It's 1979, and with electronic music still on the rise, TV presenter Michael Rodd is fronting an hour long documentary about the history of the relationship between music and automation.
Being made by the BBC, full advantage is taken of showcasing their own Radiophonic Workshop, which might sound self-congratulatory were it not for just how pioneering the department's output was. They would have been quite wrong not to.
So here we get to see pretty well most of the team chatting about how they make their audio magic happen. Paddy Kingsland, Malcolm Clarke, Dick Mills, Roger Limb and Peter Howell, refreshingly none of whom take the easy way out of talking down to the viewer. We also get to see their creative process hard at work, as even the closing credits here feature another one of these (pun) film-maker's compositions.
Some of these techniques I already knew, some of it I learnt from, and some of it was above my head, which is arguably how it should be in an educational programme such as this one.

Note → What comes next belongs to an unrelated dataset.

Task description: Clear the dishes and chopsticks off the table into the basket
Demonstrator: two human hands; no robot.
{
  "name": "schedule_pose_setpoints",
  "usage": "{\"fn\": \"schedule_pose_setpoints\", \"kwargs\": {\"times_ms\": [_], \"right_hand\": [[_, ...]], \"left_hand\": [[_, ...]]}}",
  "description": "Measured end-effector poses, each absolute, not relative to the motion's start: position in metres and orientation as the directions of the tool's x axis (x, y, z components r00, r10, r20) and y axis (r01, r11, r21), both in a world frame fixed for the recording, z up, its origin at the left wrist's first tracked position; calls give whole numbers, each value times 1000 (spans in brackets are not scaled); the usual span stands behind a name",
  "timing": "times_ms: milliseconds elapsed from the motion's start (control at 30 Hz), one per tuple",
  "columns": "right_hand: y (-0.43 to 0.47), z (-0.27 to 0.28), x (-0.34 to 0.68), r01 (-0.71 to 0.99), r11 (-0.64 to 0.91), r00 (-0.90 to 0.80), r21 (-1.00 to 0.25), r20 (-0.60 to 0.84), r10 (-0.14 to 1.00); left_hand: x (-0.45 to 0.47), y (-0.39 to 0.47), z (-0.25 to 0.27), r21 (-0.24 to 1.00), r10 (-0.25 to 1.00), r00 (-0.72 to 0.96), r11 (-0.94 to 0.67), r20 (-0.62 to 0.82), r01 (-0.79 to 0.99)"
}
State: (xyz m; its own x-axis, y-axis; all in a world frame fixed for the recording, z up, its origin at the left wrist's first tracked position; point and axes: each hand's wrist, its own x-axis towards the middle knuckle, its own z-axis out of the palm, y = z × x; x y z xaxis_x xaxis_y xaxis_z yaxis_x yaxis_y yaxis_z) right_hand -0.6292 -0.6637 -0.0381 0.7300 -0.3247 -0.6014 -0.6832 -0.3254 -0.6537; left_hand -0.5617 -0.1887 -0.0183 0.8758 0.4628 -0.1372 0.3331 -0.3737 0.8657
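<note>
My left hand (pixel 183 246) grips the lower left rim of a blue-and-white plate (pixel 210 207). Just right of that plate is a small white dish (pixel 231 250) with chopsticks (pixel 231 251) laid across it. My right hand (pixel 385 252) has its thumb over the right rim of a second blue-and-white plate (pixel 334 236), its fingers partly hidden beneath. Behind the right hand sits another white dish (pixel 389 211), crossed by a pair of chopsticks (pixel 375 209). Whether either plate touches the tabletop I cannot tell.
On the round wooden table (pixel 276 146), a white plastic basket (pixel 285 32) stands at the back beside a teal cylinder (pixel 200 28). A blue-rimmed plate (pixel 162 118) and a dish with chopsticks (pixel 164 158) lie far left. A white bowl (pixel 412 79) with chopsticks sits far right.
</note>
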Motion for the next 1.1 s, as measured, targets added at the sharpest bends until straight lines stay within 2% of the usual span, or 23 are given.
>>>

I certainly got lost at the talk of a computer making a 'choice' though. Um, they don't do that.
I guess the kicker here has got to be all the optimism on display every time someone assumes that electronic music will continue to advance in the future. I remember feeling this way myself at around the same time, and it still makes no sense to me that most futuristic science fiction has regressed back to using old-fashioned orchestral sounds again. A self-fulfilling prophesy I guess.
Electronic music may have been the new sound of music in 1979, but since then, in the real tomorrow's world, we just haven't really had any more new sounds to extend or supersede it.
Perhaps it would have been more accurate to entitle this doco The Final Sound Of Music.